In its first year, North East Lincolnshire screened 7.5 per cent of its 15- to 24-year-old population (higher than the 4.9 per cent average for England) and North Lincolnshire screened 3.8 per cent. By year three (2009/10), screening rates had increased to 26.4 per cent in North East Lincolnshire (exceeding that year’s target of 25 per cent), and 20.6 per cent in North Lincolnshire. Work is now underway to meet the 2010/11 government target of 35 per cent.

Getting Started


Chlamydia is the most common sexually transmitted infection (STI) in the UK, with up to 1 in 12 sexually active 15- to 24-year-olds testing positive. If left untreated, infection can have serious long-term consequences, including ectopic pregnancy and infertility.

In 2003, the England Department of Health (DH) set up the National Chlamydia Screening Programme (NCSP) to ensure that all sexually active young people under 25 are aware of chlamydia, its effects, and have access to free and confidential testing services. The NCSP is made up of local screening programmes and responsibility for delivering the programme lies with individual Primary Care Trusts (PCTs).

In 2006, North East Lincolnshire Care Trust Plus (NELCTP) and NHS North Lincolnshire (NHSNL) decided to collaborate and establish one chlamydia screening programme that covers all of Northern Lincolnshire. A budget of £282,255 per year was assigned to the new programme using Choosing Health funding. In 2010 the team is made up of the coordinator for the programme, three health advisors and three administrator support positions.

As coordinator of the new programme, Paul Watson was given the freedom to develop the service from scratch by the two PCTs. With challenging government targets to screen 15 per cent of all 15- to 24-year-olds living in Northern Lincolnshire for chlamydia in its first year (increasing to 17 per cent in 2008/09, 25 per cent in 2009/10 and 35 per cent by 2010/11), Paul decided to take a social marketing approach to ensure that the programme was tailored for young people.

“For me the thing was always going to be – this has got to work for young people. I’ve got to fit the service around them, rather than expect them to fit into a service.” Paul Watson (COAST Coordinator)

Paul began by consulting local service providers, such as Choices (which provides health, sexual health and wellbeing services to young people) to capture their experiences about how best to engage with young people. He also set up a steering group with representatives from public health, health promotion, young peoples’ services, schools, youth centres, the Youth Offending Team, the Drug Intervention Programme, pharmacies and GPs.

The steering group decided that primary research was needed to develop appropriate and effective interventions to engage with young people and encourage them to take up chlamydia screening. Based on assessments of work conducted elsewhere, the team set a six month timescale to research and develop the new screening programme, with the aim of offering testing from 1 April 2007.



Research began with assessments of data on chlamydia screening from the area and elsewhere. This highlighted that amongst 15- to 24-year-olds, uptake of chlamydia screening was particularly low amongst males. Although the programme is aimed at all 15- to 24-year-olds, the steering group decided to develop interventions specifically targeted at males in this age group. Screening sites and service providers were also recognised as important stakeholders and were therefore established as the secondary target audience that the programme would need to engage.

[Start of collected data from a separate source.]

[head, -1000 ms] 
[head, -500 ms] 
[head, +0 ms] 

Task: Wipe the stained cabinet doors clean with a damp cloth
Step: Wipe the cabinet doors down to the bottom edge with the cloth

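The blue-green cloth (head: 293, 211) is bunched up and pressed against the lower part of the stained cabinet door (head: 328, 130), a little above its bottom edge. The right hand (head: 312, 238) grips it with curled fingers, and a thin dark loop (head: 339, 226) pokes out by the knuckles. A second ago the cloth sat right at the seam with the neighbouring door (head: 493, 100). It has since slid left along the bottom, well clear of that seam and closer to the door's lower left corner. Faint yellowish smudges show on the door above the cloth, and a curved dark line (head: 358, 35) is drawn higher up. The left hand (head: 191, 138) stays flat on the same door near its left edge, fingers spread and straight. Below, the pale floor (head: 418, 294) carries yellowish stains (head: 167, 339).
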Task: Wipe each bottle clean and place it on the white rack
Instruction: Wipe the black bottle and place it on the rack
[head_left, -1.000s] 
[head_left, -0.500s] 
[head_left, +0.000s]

Having consulted with local service providers in the area about how best to engage with young people, three focus groups were conducted in a variety of settings, including community cafes, drop-ins and local further education (FE) colleges. This research helped the project team understand young people’s lives, including their attitudes towards the sensitive issue of chlamydia screening. It was within one of these focus groups that a 15-year-old girl came up with the name for the new programme: COAST (Chlamydia Outreach Advice Screening and Treatment).

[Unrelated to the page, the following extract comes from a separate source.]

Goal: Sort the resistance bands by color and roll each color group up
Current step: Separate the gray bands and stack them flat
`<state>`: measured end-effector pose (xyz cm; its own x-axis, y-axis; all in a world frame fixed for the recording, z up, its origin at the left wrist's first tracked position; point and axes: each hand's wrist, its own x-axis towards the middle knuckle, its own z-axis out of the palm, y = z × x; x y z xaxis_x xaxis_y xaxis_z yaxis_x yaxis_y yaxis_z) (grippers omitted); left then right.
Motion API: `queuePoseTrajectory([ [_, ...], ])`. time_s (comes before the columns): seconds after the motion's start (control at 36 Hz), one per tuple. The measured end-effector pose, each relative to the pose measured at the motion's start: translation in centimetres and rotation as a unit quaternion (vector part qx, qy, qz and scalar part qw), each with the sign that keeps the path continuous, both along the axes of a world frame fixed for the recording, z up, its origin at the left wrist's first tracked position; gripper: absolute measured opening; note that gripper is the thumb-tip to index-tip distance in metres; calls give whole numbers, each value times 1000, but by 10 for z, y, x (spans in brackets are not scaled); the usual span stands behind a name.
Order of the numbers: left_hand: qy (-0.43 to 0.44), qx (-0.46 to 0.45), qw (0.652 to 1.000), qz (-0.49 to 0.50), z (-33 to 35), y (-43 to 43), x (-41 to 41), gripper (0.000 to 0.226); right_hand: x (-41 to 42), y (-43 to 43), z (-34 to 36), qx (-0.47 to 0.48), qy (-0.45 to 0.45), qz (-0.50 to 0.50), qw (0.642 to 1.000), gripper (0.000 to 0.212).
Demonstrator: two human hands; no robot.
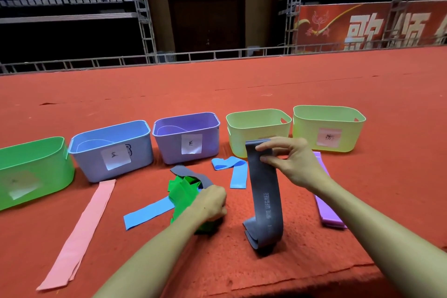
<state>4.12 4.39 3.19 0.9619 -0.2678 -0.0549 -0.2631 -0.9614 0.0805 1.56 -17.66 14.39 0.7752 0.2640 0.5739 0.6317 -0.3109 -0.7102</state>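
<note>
My right hand (289, 161) pinches the top end of a stack of grey bands (264, 191), which hangs down with its lower end folded on the red carpet. My left hand (210, 203) grips a crumpled bunch of green bands (181, 192) in the middle pile. Under that bunch lie another grey band (186, 173) and a blue band (147, 214). A second blue band (233, 168) lies curled behind. Pink bands (82, 225) stretch out flat on the left. Purple bands (330, 210) lie on the right, partly hidden by my right arm.
Five labelled bins stand in a row behind the bands: green (31, 172), blue (113, 150), purple (187, 135) and two pale yellow-green ones (257, 129) (329, 127). The carpet's front edge (314, 273) runs near my arms. A metal rail borders the far side.
</note>
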Motion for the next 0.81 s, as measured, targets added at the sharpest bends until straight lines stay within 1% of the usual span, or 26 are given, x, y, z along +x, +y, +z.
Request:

Between late 2006 and early 2007, 30 one-to-one interviews were also conducted with students from Barton on Humber and North Lindsey College to establish the most effective methods of getting the chlamydia screening message across and encouraging young people to use the service.

The research identified a number of perceived and actual barriers to screening, such as:

  • Lack of knowledge about screening sites
  • Belief that screening involves an embarrassing examination, or is expensive
  • Fear of testing positive and having to tell previous partners
  • Worry that others would find out about the test when the results are delivered

A key insight was that peace of mind was an important motivator for young people to get tested, but without a service that meets their needs, this was not enough in itself. Young people said they wanted a “cool”, nurse-led service that did not involve any "men in white coats". They wanted one point of contact for advice, screening and treatment, and treatment had to be quick, easy and offered “where we are, when we are”. Text messaging was the preferred way of receiving test results, and since young people worried about informing previous sexual partners if they tested positive for chlamydia, they wanted support in this area.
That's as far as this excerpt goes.